Assignment> Would you transcribe the whole listing exactly, minus its pictures?

Information shown>
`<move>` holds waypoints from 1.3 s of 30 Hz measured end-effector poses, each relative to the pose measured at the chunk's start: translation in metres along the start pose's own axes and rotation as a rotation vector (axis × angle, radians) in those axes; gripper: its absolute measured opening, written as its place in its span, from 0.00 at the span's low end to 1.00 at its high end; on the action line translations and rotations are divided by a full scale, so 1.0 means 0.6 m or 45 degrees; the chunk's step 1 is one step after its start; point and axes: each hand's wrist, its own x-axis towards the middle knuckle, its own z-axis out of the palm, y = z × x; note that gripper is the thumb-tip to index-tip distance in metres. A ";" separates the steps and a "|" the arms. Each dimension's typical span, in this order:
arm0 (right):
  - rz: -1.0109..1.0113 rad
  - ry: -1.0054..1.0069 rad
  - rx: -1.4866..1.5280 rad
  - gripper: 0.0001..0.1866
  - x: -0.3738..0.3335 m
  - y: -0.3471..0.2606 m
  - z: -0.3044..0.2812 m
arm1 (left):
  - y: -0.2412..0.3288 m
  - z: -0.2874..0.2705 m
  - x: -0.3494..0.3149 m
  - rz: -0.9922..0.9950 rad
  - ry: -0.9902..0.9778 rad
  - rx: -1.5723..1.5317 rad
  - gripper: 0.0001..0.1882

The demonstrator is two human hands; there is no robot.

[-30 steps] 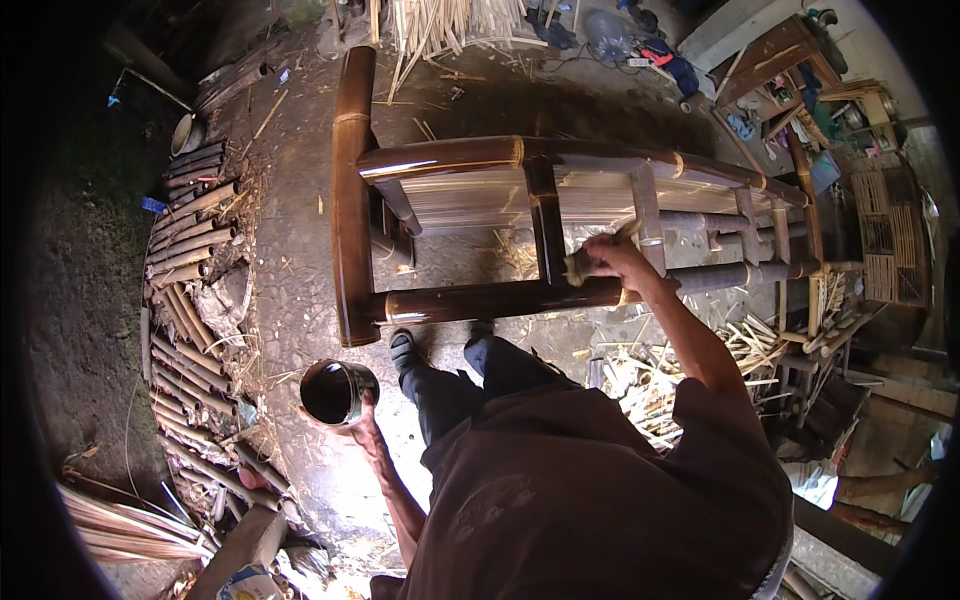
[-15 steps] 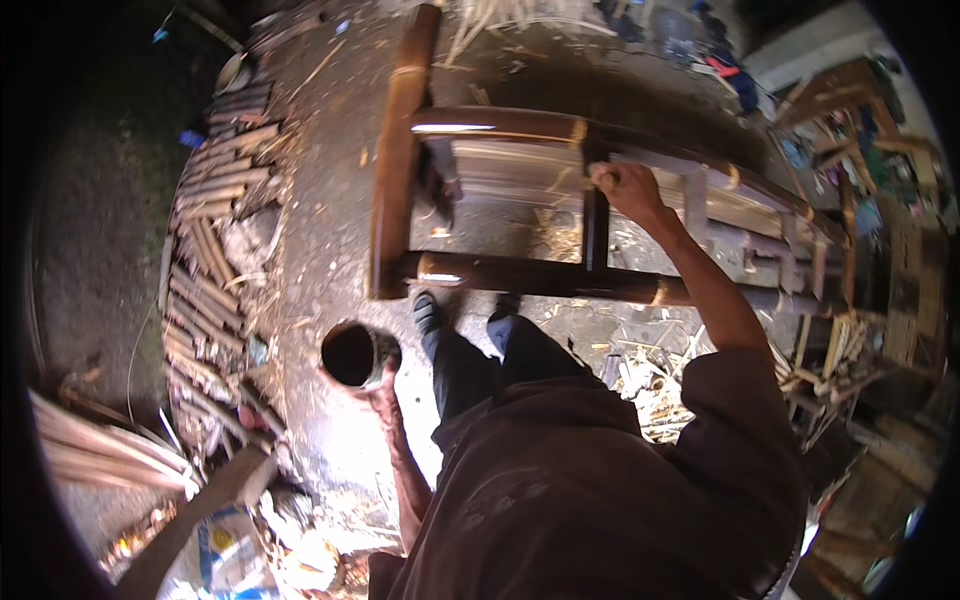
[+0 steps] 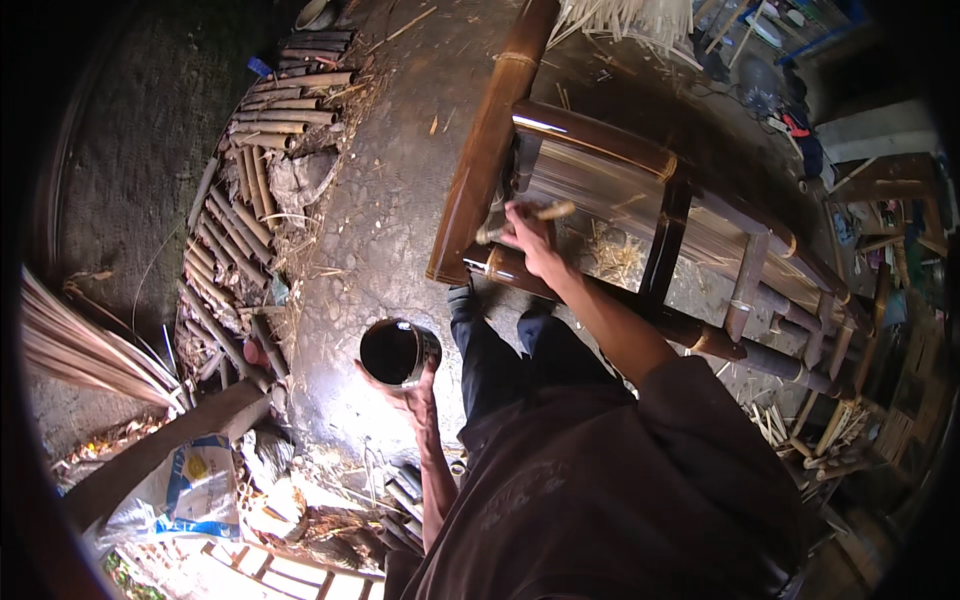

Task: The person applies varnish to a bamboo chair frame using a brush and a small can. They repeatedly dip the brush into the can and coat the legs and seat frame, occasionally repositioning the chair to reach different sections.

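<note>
My left hand [image 3: 412, 397] is wrapped round a round can [image 3: 428, 352] of dark liquid, its open top facing up. In my right hand [image 3: 533, 243] is a paintbrush [image 3: 556, 211] with a pale handle, pinched in the fingers. The brush's bristle end is by the corner where a thick upright post meets the lower rail; whether it touches is hard to tell. That corner belongs to a bamboo furniture frame [image 3: 590, 138], dark brown and glossy on the near posts and rails. Farther right, some of its short crosspieces look paler and duller.
Cut bamboo pieces [image 3: 270, 120] lie in a long pile on the left. A wooden beam [image 3: 165, 440] and a printed sack [image 3: 205, 490] are at lower left. Pale bamboo strips [image 3: 635, 15] lie at the top. Wooden furniture [image 3: 885, 200] stands at far right.
My right hand has moved left with the paintbrush, from the middle crosspiece to the corner by the thick post. The view has turned; my left hand still holds the can.
</note>
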 end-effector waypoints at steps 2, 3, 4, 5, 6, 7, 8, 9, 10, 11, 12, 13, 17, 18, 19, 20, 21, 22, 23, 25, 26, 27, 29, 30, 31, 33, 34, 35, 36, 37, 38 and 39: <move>-0.056 -0.151 0.043 0.08 -0.001 0.020 -0.045 | -0.017 -0.008 -0.001 -0.017 0.018 0.050 0.67; -0.070 -0.173 0.015 0.08 0.000 0.012 -0.056 | -0.025 -0.007 0.001 -0.025 0.026 0.074 0.66; -0.137 -0.176 0.016 0.08 0.010 0.005 -0.053 | -0.032 0.001 0.006 0.006 0.051 0.168 0.65; -0.204 -0.176 0.027 0.08 0.024 -0.008 -0.038 | -0.028 0.002 0.010 0.004 0.032 0.131 0.65; -0.271 -0.178 0.044 0.07 0.033 -0.023 -0.017 | -0.024 0.000 0.014 0.007 0.015 0.096 0.64; -0.452 -0.056 -0.160 0.04 0.038 -0.034 0.008 | -0.020 -0.002 0.016 0.009 -0.003 0.062 0.64; -0.861 0.072 -0.234 0.04 0.056 -0.039 0.026 | -0.016 -0.005 0.015 0.106 0.016 0.034 0.63; -1.266 0.212 -0.319 0.04 0.064 -0.054 0.037 | -0.019 -0.009 0.016 0.095 0.003 0.064 0.63; -1.389 0.318 -0.416 0.04 0.070 -0.070 0.040 | -0.022 -0.014 0.019 0.087 -0.010 0.094 0.63; -1.506 0.412 -0.518 0.05 0.065 -0.093 0.048 | -0.022 -0.018 0.019 0.069 -0.014 0.127 0.63; -1.672 0.372 -0.530 0.05 0.087 -0.108 0.040 | 0.045 -0.030 0.022 0.135 -0.130 0.257 0.58; -1.566 -0.002 -0.320 0.04 0.100 -0.113 0.032 | 0.030 -0.026 0.022 0.174 -0.102 0.214 0.60; -1.622 -0.160 -0.650 0.04 0.131 -0.168 -0.039 | 0.034 -0.022 0.011 0.144 -0.077 0.185 0.60; -1.810 0.093 -0.746 0.04 0.137 -0.180 -0.069 | 0.031 -0.019 0.015 0.173 -0.083 0.150 0.60; -1.587 0.140 -0.705 0.05 0.133 -0.191 -0.125 | 0.027 -0.013 0.019 0.205 -0.093 0.119 0.60; -1.512 0.149 -0.746 0.08 0.111 -0.212 -0.180 | 0.022 -0.011 0.021 0.219 -0.098 0.110 0.60; -1.556 0.320 -0.896 0.09 0.101 -0.221 -0.253 | 0.020 -0.009 0.022 0.232 -0.103 0.097 0.60; -1.207 0.374 -0.985 0.11 0.046 -0.245 -0.310 | 0.015 -0.012 0.020 0.239 -0.099 0.096 0.60; -1.102 0.506 -1.044 0.13 0.017 -0.256 -0.381 | 0.016 -0.010 0.021 0.258 -0.120 0.094 0.59; -1.277 0.682 -0.716 0.13 0.013 -0.235 -0.557 | 0.020 -0.007 0.022 0.281 -0.152 0.078 0.59; -1.375 0.754 -0.561 0.13 0.012 -0.224 -0.641 | 0.020 -0.008 0.019 0.286 -0.163 0.080 0.59; -1.404 0.969 -0.633 0.11 -0.036 -0.229 -0.638 | 0.019 -0.011 0.019 0.292 -0.163 0.092 0.59; -1.813 0.601 0.149 0.09 0.004 -0.192 -0.655 | 0.021 -0.011 0.016 0.307 -0.185 0.091 0.58; -1.979 0.392 0.537 0.09 0.024 -0.180 -0.656 | 0.023 -0.005 0.012 0.311 -0.199 0.089 0.58; -1.880 0.801 0.005 0.08 0.042 -0.164 -0.595 | 0.020 0.001 0.007 0.309 -0.199 0.081 0.58; -1.758 1.187 -0.372 0.06 0.060 -0.143 -0.535 | 0.023 0.004 0.000 0.324 -0.195 0.078 0.58; -1.795 1.184 -0.242 0.06 0.053 -0.137 -0.554 | 0.026 0.009 -0.001 0.344 -0.214 0.070 0.58; -1.840 1.153 -0.103 0.05 0.053 -0.138 -0.564 | 0.031 0.011 -0.001 0.359 -0.215 0.059 0.58; -1.884 1.121 0.036 0.05 0.053 -0.139 -0.573 | 0.038 0.017 0.001 0.386 -0.222 0.051 0.57; -1.925 1.087 0.175 0.05 0.057 -0.140 -0.578 | 0.047 0.019 0.005 0.416 -0.228 0.048 0.57; -1.874 1.184 0.147 0.05 0.065 -0.142 -0.566 | 0.054 0.024 0.008 0.442 -0.231 0.045 0.57; -1.818 1.281 0.107 0.05 0.073 -0.144 -0.538 | 0.059 0.031 0.019 0.471 -0.226 0.048 0.57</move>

Written answer>
`<move>` holds waypoints from 1.3 s of 30 Hz measured end-effector poses, each relative to the pose measured at the chunk's start: translation in metres along the start pose's own axes and rotation as a rotation vector (axis × angle, radians) in those axes; gripper: its absolute measured opening, written as its place in its span, from 0.00 at the span's low end to 1.00 at its high end; on the action line translations and rotations are divided by a full scale, so 1.0 means 0.6 m or 45 degrees; the chunk's step 1 is one step after its start; point and axes: each hand's wrist, its own x-axis towards the middle knuckle, its own z-axis out of the palm, y = z × x; note that gripper is the thumb-tip to index-tip distance in metres. A ";" separates the steps and a "|" the arms. Each dimension's typical span, in this order:
arm0 (right):
  - rz: -1.0109..1.0113 rad
  - ry: -1.0054..1.0069 rad
  - rx: -1.4866..1.5280 rad
  - gripper: 0.0001..0.1866
  - x: -0.3738..0.3335 m
  - y: -0.3471..0.2606 m
  - z: -0.3044..0.2812 m
arm1 (left):
  - y: -0.2412..0.3288 m
  - z: -0.2874..0.2705 m
  - x: -0.3494..0.3149 m
  - rz: -0.9922..0.9950 rad
  - ry: -0.9902..0.9778 rad
  - rx: -1.5723..1.5317 rad
  - gripper: 0.0001..0.1882

The demonstrator is two human hands; there is no robot.

[-30 steps] 
[-15 steps] 
[+0 steps] 

Task: The person applies varnish to a bamboo chair frame using a brush and a small can. They repeatedly dip the brush into the can and coat the legs and seat frame, occasionally repositioning the chair to reach different sections.

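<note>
My left hand [image 3: 412, 397] is wrapped round a round can [image 3: 428, 352] of dark liquid, its open top facing up. In my right hand [image 3: 533, 243] is a paintbrush [image 3: 556, 211] with a pale handle, pinched in the fingers. The brush's bristle end is by the corner where a thick upright post meets the lower rail; whether it touches is hard to tell. That corner belongs to a bamboo furniture frame [image 3: 590, 138], dark brown and glossy on the near posts and rails. Farther right, some of its short crosspieces look paler and duller.
Cut bamboo pieces [image 3: 270, 120] lie in a long pile on the left. A wooden beam [image 3: 165, 440] and a printed sack [image 3: 205, 490] are at lower left. Pale bamboo strips [image 3: 635, 15] lie at the top. Wooden furniture [image 3: 885, 200] stands at far right.
My right hand has moved left with the paintbrush, from the middle crosspiece to the corner by the thick post. The view has turned; my left hand still holds the can.
</note>
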 end-effector waypoints at steps 2, 3, 4, 5, 6, 7, 8, 9, 10, 11, 12, 13, 17, 18, 19, 20, 21, 22, 23, 25, 26, 27, 29, 30, 31, 33, 34, 35, 36, 37, 38 and 39: <move>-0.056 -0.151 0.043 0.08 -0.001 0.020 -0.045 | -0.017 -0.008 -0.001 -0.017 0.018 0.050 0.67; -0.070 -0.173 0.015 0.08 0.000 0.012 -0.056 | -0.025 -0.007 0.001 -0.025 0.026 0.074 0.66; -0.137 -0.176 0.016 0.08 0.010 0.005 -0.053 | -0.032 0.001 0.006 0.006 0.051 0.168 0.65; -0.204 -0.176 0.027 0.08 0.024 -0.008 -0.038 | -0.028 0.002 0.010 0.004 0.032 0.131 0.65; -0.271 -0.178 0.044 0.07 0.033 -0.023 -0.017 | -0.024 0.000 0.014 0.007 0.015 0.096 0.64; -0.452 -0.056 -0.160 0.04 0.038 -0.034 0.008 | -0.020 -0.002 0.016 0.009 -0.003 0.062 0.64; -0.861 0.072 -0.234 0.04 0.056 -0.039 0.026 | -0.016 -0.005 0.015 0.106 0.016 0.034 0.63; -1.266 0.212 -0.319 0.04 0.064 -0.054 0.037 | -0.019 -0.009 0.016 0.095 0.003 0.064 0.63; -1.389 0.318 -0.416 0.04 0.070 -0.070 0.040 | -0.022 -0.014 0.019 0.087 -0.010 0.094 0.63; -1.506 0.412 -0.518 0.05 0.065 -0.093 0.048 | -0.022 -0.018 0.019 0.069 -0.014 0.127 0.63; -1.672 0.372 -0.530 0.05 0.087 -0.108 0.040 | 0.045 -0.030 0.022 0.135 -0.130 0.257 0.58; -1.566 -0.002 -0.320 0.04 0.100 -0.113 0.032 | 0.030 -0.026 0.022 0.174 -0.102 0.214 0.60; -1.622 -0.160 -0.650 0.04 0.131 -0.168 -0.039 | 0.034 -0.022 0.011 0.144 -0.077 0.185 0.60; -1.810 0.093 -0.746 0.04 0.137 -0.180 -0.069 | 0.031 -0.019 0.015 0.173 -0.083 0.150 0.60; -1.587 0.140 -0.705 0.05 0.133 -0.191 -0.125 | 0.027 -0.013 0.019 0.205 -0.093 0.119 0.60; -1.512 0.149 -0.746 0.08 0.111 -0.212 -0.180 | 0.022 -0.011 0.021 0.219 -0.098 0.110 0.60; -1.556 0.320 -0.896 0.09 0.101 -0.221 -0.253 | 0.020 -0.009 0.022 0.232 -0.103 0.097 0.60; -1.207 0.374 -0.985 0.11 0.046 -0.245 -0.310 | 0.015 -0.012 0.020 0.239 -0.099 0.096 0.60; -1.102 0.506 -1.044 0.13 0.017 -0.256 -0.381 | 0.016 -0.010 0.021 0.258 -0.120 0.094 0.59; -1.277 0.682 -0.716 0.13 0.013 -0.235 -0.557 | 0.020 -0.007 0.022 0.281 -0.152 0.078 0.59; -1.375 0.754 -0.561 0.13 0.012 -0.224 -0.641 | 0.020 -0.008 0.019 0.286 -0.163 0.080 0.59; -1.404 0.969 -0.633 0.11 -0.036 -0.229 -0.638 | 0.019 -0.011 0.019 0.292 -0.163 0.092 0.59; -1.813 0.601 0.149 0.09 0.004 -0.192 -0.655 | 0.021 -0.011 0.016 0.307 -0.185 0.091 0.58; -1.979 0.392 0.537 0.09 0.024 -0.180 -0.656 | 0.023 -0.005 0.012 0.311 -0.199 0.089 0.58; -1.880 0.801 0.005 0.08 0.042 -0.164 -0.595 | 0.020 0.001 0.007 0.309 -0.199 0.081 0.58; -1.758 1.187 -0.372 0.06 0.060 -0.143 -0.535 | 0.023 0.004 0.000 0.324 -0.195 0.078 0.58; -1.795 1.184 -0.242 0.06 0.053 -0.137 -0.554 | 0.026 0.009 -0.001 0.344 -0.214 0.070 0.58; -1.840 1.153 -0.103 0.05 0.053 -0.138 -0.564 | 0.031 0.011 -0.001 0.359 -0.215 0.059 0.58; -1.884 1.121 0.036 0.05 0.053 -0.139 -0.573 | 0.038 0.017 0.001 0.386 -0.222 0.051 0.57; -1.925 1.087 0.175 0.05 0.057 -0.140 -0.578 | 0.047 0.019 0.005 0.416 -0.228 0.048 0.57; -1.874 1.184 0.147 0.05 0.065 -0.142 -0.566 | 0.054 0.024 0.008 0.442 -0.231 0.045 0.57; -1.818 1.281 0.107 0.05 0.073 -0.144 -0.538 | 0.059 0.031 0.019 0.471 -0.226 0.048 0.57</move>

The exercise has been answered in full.